“Let’s go home,” I offered, smoothing my hand over his cheek. He leaned against it, closing his eyes to my touch.
In the car, Beastie Boys came on, “Sabotage” filling the silence as we pulled out of the parking spot. I couldn’t help snorting at the absurdity of it as we drove past my family gathered around Marcus and Holly’s minivan.
“You’re full of surprises, Alexandra,” Finn tossed me a careful smile.
“I could say the same about you, Walker.”
Chapter 20
Operational Status: Fifty-Fifty
Finn
The VA’s secure message notification had come throughduring the twins’ ballet routine. I’d stared at the subject line during intermission—Lab Results Available: Endocrinology—and swiped off my email app without opening it. Through Madison’s jazz performance, Alex’s family detonation, and the next 48 hours, my phone had burned a hole in my pocket while I’d packed, met Dom at the Salt Lake airport, and settled into the seats of our chartered Cessna Citation.

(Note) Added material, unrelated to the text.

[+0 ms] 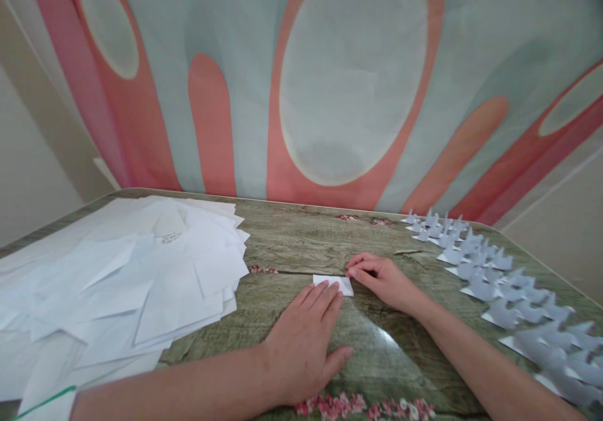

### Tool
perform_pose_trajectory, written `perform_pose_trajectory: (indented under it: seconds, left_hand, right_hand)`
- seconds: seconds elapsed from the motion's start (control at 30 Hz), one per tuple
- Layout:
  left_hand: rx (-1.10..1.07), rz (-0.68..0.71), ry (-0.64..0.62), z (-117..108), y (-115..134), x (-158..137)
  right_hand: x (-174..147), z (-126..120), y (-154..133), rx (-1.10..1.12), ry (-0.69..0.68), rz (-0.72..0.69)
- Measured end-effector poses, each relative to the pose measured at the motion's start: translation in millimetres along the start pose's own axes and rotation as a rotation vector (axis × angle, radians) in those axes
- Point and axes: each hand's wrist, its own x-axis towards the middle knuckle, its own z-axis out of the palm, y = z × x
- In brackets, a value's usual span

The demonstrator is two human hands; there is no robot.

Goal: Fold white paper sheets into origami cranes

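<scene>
A small folded piece of white paper [333,282] lies on the wood-grain table top [287,239] in front of me. My left hand [304,336] rests flat on its near side, fingers stretched out and the thumb spread to the right. At the paper's right end, my right hand [384,283] has its thumb and fingertips drawn together in a pinch at the corner. Exactly how much of the edge sits between those fingertips is too small to make out.
A wide, untidy pile of loose white paper sheets [174,283] covers the table's left side. Rows of folded white paper figures [499,311] with upright points stand along the right side. Behind the table hangs a patterned backdrop [254,94] in coral and grey-green.
</scene>
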Motion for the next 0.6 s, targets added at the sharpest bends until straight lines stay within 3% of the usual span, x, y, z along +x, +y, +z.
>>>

Now, climbing toward our cruising altitude over the Rocky Mountains, I finally opened the message.
The clinical language was familiar territory. Total testosterone: 285 ng/dL. Reference range: 300-1000. Luteinizing hormone elevated at 17.8 mIU/mL. Follicle-stimulating hormone: 21.3 mIU/mL. Numbers that painted a clear picture for anyone who understood the biochemistry.
Primary hypogonadism. Testicular dysfunction secondary to traumatic brain injury.

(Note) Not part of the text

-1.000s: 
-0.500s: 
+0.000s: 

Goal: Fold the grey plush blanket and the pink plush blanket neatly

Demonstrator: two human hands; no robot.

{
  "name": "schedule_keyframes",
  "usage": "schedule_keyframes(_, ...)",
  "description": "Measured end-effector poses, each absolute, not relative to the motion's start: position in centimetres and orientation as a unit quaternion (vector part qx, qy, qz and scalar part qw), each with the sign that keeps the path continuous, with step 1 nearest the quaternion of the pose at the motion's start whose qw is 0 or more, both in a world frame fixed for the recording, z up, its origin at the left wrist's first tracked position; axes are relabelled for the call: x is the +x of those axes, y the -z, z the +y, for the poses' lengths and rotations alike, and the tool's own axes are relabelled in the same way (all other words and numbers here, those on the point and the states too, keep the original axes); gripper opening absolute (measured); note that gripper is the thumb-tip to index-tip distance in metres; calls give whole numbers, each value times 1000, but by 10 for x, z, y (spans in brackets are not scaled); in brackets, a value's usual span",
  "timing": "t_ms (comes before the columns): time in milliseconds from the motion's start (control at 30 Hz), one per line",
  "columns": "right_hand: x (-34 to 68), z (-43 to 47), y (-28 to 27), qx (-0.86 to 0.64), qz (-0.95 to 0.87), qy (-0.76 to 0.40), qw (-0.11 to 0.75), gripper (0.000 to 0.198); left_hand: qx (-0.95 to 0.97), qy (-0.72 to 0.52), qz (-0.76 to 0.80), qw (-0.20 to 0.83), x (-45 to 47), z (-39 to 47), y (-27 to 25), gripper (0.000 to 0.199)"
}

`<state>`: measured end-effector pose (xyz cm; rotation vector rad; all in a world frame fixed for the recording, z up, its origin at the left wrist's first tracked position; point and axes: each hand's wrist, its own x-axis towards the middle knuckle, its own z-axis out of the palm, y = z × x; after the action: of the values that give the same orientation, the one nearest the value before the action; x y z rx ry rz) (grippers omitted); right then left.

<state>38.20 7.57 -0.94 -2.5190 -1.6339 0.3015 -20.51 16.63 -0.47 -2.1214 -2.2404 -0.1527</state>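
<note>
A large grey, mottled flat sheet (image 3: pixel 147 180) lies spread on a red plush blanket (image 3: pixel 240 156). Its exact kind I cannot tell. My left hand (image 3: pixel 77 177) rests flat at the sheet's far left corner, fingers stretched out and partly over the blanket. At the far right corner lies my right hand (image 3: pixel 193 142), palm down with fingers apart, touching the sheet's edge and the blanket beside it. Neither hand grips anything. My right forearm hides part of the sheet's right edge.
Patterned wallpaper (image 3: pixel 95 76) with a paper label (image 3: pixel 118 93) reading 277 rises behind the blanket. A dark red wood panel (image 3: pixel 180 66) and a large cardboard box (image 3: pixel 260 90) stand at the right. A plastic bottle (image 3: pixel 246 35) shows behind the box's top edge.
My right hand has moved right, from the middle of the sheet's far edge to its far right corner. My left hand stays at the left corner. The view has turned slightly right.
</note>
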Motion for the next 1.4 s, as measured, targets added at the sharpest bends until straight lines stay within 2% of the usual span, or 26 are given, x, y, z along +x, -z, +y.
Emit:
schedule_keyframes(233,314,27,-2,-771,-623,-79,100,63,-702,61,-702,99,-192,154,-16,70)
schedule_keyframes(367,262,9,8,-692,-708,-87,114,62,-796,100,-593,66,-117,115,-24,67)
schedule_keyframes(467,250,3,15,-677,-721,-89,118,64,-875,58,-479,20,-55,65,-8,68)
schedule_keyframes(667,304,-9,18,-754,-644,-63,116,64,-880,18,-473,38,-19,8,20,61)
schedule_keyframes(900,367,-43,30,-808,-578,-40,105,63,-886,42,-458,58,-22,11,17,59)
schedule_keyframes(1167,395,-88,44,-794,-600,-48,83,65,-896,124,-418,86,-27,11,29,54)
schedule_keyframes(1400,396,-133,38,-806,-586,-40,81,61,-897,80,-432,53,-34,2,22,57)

I read through the endocrinologist’s notes the same way I used to review technical specifications on aircraft. Pituitary disruption from head trauma—common in TBI patients. Hormonal failure cascading through multiple systems. Fertility implications significant. Recommend consultation for treatment options.
Treatment options. Like there was a maintenance manual for this type of equipment malfunction.
Dom sat across from me in the cream leather seat, script pages spread across the small table between us. Every few minutes he’dglance up, catching me staring at the screen or rubbing my brow—responding to his earlier observations about the flight or the ranch with single-word acknowledgment instead of actual conversation.
The numbers kept cycling through my head in loops as if they were pre-flight checks. Two-eighty-five testosterone when I should be producing at least three hundred. Biochemical markers that put me just under normal range and trending downward. The kind of numbers that meant my body was struggling to stay operational.
Another system compromised. Another future lost to eighteen weeks in a hospital and a brain that had been shaken up like an Etch-a-Sketch full of nails.
I caught my reflection in the small window—scars visible along the left side of my face, the slight asymmetry in my left eye that most people never noticed. How many other things were failing that I hadn’t discovered yet? How many more ways would my body find to remind me that Steady was gone, replaced by someone who couldn’t be counted on for basic biological functions?
The phone dimmed and I locked it, watching my reflection in the darkened screen now. Crooked nose. Burn scars down the left side of my neck that continued over my back and the left side of my body. Dom’s pages rustled as he marked dialogue with a pencil—the sound sharp in the cabin’s quiet hum.
Finally, he lowered his script, his full attention shifting to me. “You’ve been staring at that thing since we took off. Bad news or just interesting news?”
The direct question caught me off guard. Dom usually let me process in silence, trusted me to share what I wanted to share when I was ready. This felt different—more pointed. The confined space of the charter cabin made avoiding his gaze impossible.
“Medical stuff,” I responded at length. “VA follow-up.”
“Everything okay?”
I huffed. When was the last time anything had been okay? When was the last time I’d felt like a complete person instead of spare parts held together with desperation and stubbornness?
Alex’s voice echoed in my memory. “It’s not like this is real anyway, so it doesn’t really matter.”She’d said it about our fake relationship, about the baby conversation with her family, about us. Like whatever was happening between us was just the performance—easily dismissed when it became inconvenient or complicated.
And maybe that was for the best. Maybe she was protecting herself from getting involved with someone who was slowly falling apart at the cellular level.
“Define okay,” I watched the clouds pass beneath us.
Dom set his script aside completely, leaning back in his seat and crossing one knee over the other. “That’s not really an answer, Finn.”
“It’s not really a simple question.”
“Try me.”
I rubbed my temple where a low-grade headache was building—stress, altitude, or just another reminder that my brain didn’t regulate itself properly anymore. Dom waited patiently.